Eigentlich fängt man wohl damit an, Punkte auf die Oberfläche zu setzen und sie dann mit einem Querstrich zu durchziehen, um ein Herz zu machen. Das Herz konnte ich nie wirklich, ich habe durch ein lockeres Handgelenk Federn und Blätter gemacht.



Zugegeben, es sind keine Meisterwerke, aber ich habe Komplimente bekommen. Ich konnte mich aber nicht allzu sehr verausgaben, da man auch immer die Zeit im Hintergrund hat, die drängt und man sich eine Technik aneignen muss, bei der man eine Tasse in circa 30 Sekunden abfertigen kann. Deswegen bin ich bei Federn geblieben. Man kann sie mit zwei Handgriffen schnell machen und sie sehen ansprechend aus.
Die Ironie ist aber: Ich hasse Kaffee. Mir würde im Traum nicht einfallen, aus einer solchen Tasse zu trinken. Der Geruch von gerösteten Bohnen hat mich immer benebelt und war zu stark für meinen Geschmack.
Es ist normal, dass Kinder Kaffee nicht mögen, weil er zu bitter ist. Die Italiener haben den Latte macchiato erfunden, um Kinder an den Geschmack von Kaffee zu gewöhnen, sodass sich eine richtige Lernkurve ergibt: Latte macchiato – Cappuccino – Espresso, mit einem abnehmen Grad an Milchzufuhr. Als ich älter wurde und die Leute um mich herum anfingen, Kaffee zu trinken, habe ich es auch mal probiert und hatte das gleiche Erlebnis wie beim Alkohol. Ich fand den Geruch bereits penetrant und giftig. Der Geschmack war furchtbar. Und auch heute, wenn ich Kaffee in irgendwelchen Süßwaren beigemischt finde, verziehe ich das Gesicht. Scheinbar bin ich nie über das Kind-Stadium hinausgekommen.

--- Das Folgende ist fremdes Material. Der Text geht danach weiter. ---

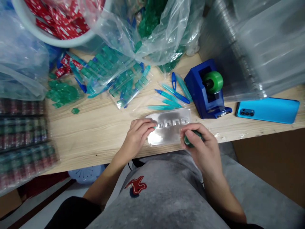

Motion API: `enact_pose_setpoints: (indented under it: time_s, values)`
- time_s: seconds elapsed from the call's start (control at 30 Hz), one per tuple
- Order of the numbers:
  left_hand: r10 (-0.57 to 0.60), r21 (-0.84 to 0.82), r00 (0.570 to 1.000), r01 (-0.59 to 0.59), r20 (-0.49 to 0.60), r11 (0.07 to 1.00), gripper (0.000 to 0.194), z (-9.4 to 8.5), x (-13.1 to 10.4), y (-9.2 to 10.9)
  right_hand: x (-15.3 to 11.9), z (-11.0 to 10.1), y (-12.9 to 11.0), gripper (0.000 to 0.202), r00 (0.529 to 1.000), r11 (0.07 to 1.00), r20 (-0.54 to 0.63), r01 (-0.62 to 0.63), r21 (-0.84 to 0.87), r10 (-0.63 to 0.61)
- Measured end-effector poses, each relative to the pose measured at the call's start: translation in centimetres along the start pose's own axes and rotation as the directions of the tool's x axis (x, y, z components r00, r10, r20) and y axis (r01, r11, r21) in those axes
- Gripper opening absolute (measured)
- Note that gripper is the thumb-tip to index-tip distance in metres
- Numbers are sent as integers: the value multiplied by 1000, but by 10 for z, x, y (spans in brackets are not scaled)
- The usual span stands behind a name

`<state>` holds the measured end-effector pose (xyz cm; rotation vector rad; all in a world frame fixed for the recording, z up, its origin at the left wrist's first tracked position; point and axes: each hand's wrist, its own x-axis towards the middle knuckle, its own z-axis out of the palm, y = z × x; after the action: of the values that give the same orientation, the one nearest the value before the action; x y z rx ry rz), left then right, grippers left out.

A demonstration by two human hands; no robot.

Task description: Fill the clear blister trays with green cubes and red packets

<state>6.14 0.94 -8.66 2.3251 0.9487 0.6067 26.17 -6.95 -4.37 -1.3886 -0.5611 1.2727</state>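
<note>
On the wooden table in front of me lies a clear plastic blister tray [164, 138] with a row of several small raised pockets. My left hand [138, 135] is at the tray's left end, its fingertips pinched together over the first pocket. A bit of a small teal piece [154, 127] shows at those fingertips. My right hand [202, 143] is curled around dark green translucent pieces [190, 140], beside the tray's right end. How many pieces it holds is hidden by the fingers.
Behind the tray lie teal and blue pens [170, 95] and filled clear packets [128, 84]. A blue tape dispenser [200, 92] and a blue phone [269, 109] are at the right. A basin [54, 41] of red wrappers stands back left; packed goods [23, 136] line the left edge.
</note>
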Motion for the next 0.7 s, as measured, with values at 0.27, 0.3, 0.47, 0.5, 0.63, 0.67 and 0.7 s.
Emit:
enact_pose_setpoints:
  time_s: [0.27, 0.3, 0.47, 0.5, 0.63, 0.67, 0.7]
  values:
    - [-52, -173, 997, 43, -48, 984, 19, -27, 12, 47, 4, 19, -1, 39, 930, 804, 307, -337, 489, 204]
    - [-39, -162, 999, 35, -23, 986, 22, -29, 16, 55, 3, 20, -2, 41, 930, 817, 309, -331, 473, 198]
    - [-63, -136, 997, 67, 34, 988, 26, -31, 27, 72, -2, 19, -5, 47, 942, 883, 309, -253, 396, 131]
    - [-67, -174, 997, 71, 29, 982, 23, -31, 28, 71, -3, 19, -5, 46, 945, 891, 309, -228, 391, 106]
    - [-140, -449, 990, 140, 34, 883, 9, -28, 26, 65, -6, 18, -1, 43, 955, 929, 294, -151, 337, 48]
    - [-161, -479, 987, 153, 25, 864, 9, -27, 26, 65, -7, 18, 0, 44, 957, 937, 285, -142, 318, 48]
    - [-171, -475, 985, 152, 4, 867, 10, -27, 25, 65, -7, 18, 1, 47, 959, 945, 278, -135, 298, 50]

Ich werde also nie verstehen können, wie es ist, ins Büro zu kommen und allen Kollegen anzukündigen: „Ich brauche erstmal einen Kaffee, sonst geht nichts.“
Dafür liebe ich Tee umso mehr. Früher liebte ich Früchte-Tee (der streng genommen kein Tee ist), gerne auch mit sechs Löffeln Zucker pro Tasse, aber das nahm ab, je älter ich wurde. Mittlerweile trinke ich fast ausschließlich grünen Tee, ungesüßt. Ich mag die erfrischende und belebende Wirkung des Grüntees und schätze vor allem den starken Geschmack des Matchas. Und das ganz ohne Milch und Zusätze. Jeden Tag trinke ich mindestens eine Tasse dieses Tees, meistens am Morgen aber manchmal auch am Abend, wenn ich Musik mache, um den Geist nach dem Mittagstief zu beleben. Oder ich greife auf L-Tyrosin zurück. Oder beides.

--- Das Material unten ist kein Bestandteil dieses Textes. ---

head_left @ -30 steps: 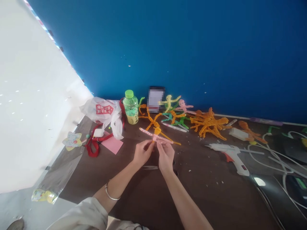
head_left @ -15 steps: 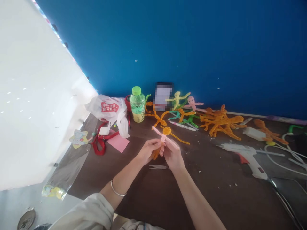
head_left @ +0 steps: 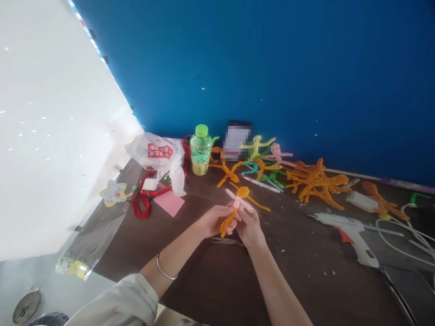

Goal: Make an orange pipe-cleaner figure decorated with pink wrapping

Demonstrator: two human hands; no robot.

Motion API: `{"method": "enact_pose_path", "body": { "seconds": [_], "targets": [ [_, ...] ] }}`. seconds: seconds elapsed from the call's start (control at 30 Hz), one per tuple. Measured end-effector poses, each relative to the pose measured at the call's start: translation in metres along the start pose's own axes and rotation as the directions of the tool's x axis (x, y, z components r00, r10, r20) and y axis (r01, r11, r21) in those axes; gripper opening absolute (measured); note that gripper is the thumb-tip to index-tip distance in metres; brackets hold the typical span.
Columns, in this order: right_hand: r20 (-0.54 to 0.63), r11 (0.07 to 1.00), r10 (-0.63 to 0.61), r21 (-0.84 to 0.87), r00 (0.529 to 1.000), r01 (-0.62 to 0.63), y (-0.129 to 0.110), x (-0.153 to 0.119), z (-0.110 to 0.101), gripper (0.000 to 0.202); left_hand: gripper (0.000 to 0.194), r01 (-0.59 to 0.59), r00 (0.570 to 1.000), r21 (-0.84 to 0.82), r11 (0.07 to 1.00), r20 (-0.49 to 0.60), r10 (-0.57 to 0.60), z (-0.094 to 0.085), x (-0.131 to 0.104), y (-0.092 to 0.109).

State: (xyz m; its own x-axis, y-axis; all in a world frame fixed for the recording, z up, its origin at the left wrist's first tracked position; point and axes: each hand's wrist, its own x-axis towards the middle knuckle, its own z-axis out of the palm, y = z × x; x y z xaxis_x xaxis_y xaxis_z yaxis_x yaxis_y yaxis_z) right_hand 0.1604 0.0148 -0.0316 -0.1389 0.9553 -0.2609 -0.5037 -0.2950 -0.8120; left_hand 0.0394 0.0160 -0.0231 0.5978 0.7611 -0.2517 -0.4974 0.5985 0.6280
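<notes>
Between my hands is a pipe-cleaner figure (head_left: 242, 193) with a round orange head, long thin orange arms, orange legs pointing toward me and a pink strip (head_left: 237, 203) across its chest. My left hand (head_left: 215, 222) pinches the figure's body from the left, its thumb near the pink part. From the right, my right hand (head_left: 250, 226) has its fingers closed on the pink strip and body. The fingertips of both hands nearly meet, partly hiding the figure's middle. Below them, scissors (head_left: 224, 241) lie on the dark table (head_left: 210, 276).
Behind my hands stand a green-capped bottle (head_left: 200, 151) and a blurred-out phone (head_left: 237, 140). Several orange figures (head_left: 317, 181) lie at the back right, a glue gun (head_left: 353, 233) with cables at the right. A plastic bag (head_left: 154, 154), red strap (head_left: 140, 206) and pink paper (head_left: 171, 202) are at left.
The figure has tilted, so its orange legs now show between my hands. The pink strip's ends look shorter and bent. My hands have shifted slightly right, and the whole view has moved a little.
</notes>
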Motion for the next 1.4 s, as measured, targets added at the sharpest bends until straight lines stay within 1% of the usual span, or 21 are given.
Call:
{"method": "enact_pose_path", "body": {
  "seconds": [0.03, 0.07, 0.1, 0.13, 0.2, 0.23, 0.3, 0.37, 0.4, 0.43, 0.5, 0.57, 0.63, 0.77, 0.9, 1.0, 1.03, 1.1, 1.2, 1.27, 1.4],
  "targets": [
    [-0.020, 1.000, -0.019, -0.013, 1.000, 0.019, 0.000, 0.001, 0.001, 0.017, 0.030, -0.079, 0.991, 0.131, 0.988, -0.094, 0.092, 0.001, 0.001, -0.002],
    [-0.044, 0.998, -0.049, -0.027, 0.998, 0.048, -0.001, 0.001, 0.001, 0.016, 0.031, -0.152, 0.961, 0.279, 0.948, -0.182, 0.208, 0.003, 0.001, -0.004],
    [-0.074, 0.995, -0.093, -0.040, 0.993, 0.090, 0.000, 0.002, 0.002, 0.016, 0.030, -0.204, 0.910, 0.432, 0.878, -0.247, 0.332, 0.005, 0.001, -0.006],
    [-0.103, 0.989, -0.143, -0.057, 0.984, 0.138, 0.000, 0.002, 0.003, 0.015, 0.027, -0.227, 0.850, 0.575, 0.786, -0.277, 0.448, 0.007, 0.001, -0.008],
    [-0.150, 0.970, -0.234, -0.107, 0.961, 0.219, 0.002, 0.002, 0.003, 0.016, 0.022, -0.213, 0.755, 0.786, 0.581, -0.245, 0.609, 0.010, -0.001, -0.011],
    [-0.170, 0.959, -0.267, -0.138, 0.948, 0.246, 0.004, 0.002, 0.003, 0.016, 0.021, -0.197, 0.726, 0.851, 0.487, -0.207, 0.656, 0.011, -0.002, -0.012],
    [-0.201, 0.942, -0.312, -0.194, 0.929, 0.275, 0.006, 0.002, 0.002, 0.017, 0.020, -0.175, 0.698, 0.920, 0.350, -0.135, 0.703, 0.011, -0.004, -0.013],
    [-0.222, 0.934, -0.329, -0.217, 0.918, 0.283, 0.008, 0.001, 0.001, 0.018, 0.019, -0.177, 0.693, 0.940, 0.293, -0.093, 0.715, 0.010, -0.004, -0.014],
    [-0.225, 0.938, -0.323, -0.208, 0.919, 0.279, 0.008, 0.001, 0.001, 0.018, 0.020, -0.183, 0.699, 0.936, 0.300, -0.091, 0.710, 0.008, -0.004, -0.015],
    [-0.225, 0.944, -0.311, -0.189, 0.923, 0.272, 0.008, 0.000, 0.001, 0.018, 0.021, -0.194, 0.713, 0.921, 0.339, -0.105, 0.693, 0.007, -0.003, -0.015],
    [-0.218, 0.958, -0.277, -0.139, 0.936, 0.251, 0.006, 0.000, 0.003, 0.018, 0.024, -0.219, 0.755, 0.842, 0.493, -0.173, 0.632, 0.005, -0.001, -0.014],
    [-0.196, 0.971, -0.237, -0.088, 0.952, 0.224, 0.004, -0.001, 0.006, 0.018, 0.025, -0.248, 0.797, 0.701, 0.669, -0.244, 0.552, 0.004, 0.001, -0.013],
    [-0.165, 0.980, -0.197, -0.036, 0.966, 0.194, 0.001, -0.001, 0.010, 0.016, 0.025, -0.276, 0.832, 0.549, 0.789, -0.275, 0.482, 0.004, 0.003, -0.010],
    [-0.105, 0.990, -0.120, 0.062, 0.987, 0.127, -0.002, -0.003, 0.014, 0.013, 0.022, -0.300, 0.887, 0.272, 0.914, -0.274, 0.373, 0.005, 0.004, -0.006],
    [-0.058, 0.990, -0.033, 0.134, 0.998, 0.041, -0.005, -0.004, 0.013, 0.011, 0.019, -0.253, 0.940, 0.048, 0.966, -0.225, 0.257, 0.004, 0.005, -0.005],
    [0.030, 0.989, 0.037, 0.144, 0.999, -0.041, -0.007, -0.003, 0.010, 0.010, 0.016, -0.192, 0.971, -0.092, 0.977, -0.165, 0.175, 0.002, 0.005, -0.004],
    [0.047, 0.989, 0.046, 0.141, 0.998, -0.052, -0.007, -0.003, 0.009, 0.010, 0.014, -0.170, 0.979, -0.132, 0.977, -0.134, 0.152, 0.001, 0.005, -0.004],
    [0.031, 0.990, 0.036, 0.132, 0.999, -0.040, -0.007, -0.001, 0.007, 0.010, 0.012, -0.119, 0.992, -0.190, 0.975, -0.065, 0.109, -0.001, 0.005, -0.002],
    [-0.009, 0.995, 0.008, 0.101, 1.000, -0.007, -0.005, 0.000, 0.004, 0.011, 0.007, -0.025, 0.999, -0.259, 0.966, 0.016, 0.031, -0.002, 0.002, 0.001],
    [0.021, 0.997, 0.011, 0.070, 1.000, -0.013, -0.004, 0.000, 0.003, 0.011, 0.005, 0.049, 0.998, -0.315, 0.948, 0.059, -0.032, -0.003, -0.001, 0.002],
    [0.092, 1.000, 0.008, 0.014, 0.996, -0.009, -0.004, -0.003, 0.004, 0.014, 0.012, 0.184, 0.982, -0.377, 0.908, 0.107, -0.155, -0.006, -0.004, 0.004]
  ]
}}
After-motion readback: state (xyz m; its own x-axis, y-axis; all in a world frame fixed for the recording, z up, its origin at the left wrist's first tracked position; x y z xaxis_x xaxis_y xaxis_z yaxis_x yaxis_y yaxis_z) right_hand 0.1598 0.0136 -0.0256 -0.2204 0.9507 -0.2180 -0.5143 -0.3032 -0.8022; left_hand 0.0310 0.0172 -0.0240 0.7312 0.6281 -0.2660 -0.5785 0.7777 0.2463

Auf eine Sache bin ich als Teetrinker allerdings neidisch: Kaffeetrinken ist ästhetischer. Es ist erwachsen, es hat eine andere kulturelle Verankerung und die Muster im Cappuccino sind schlichtweg hübsch anzusehen. Von diesen Oberflächlichkeiten abgesehen, vermisse ich allerdings nichts. Da ich Geselligkeit ohnehin nicht mag und Ruhe schätze, komme ich auch nicht in Verzug bei der Teilnahme von Kaffeeklatschrunden mit Freunden. Ein weiterer Vorteil ist, dass man sich in der Küche den Platz für eine Kaffeemaschine spart und man nur einen Wasserkocher und einen Aufbewahrungsort für die Teebeutel braucht.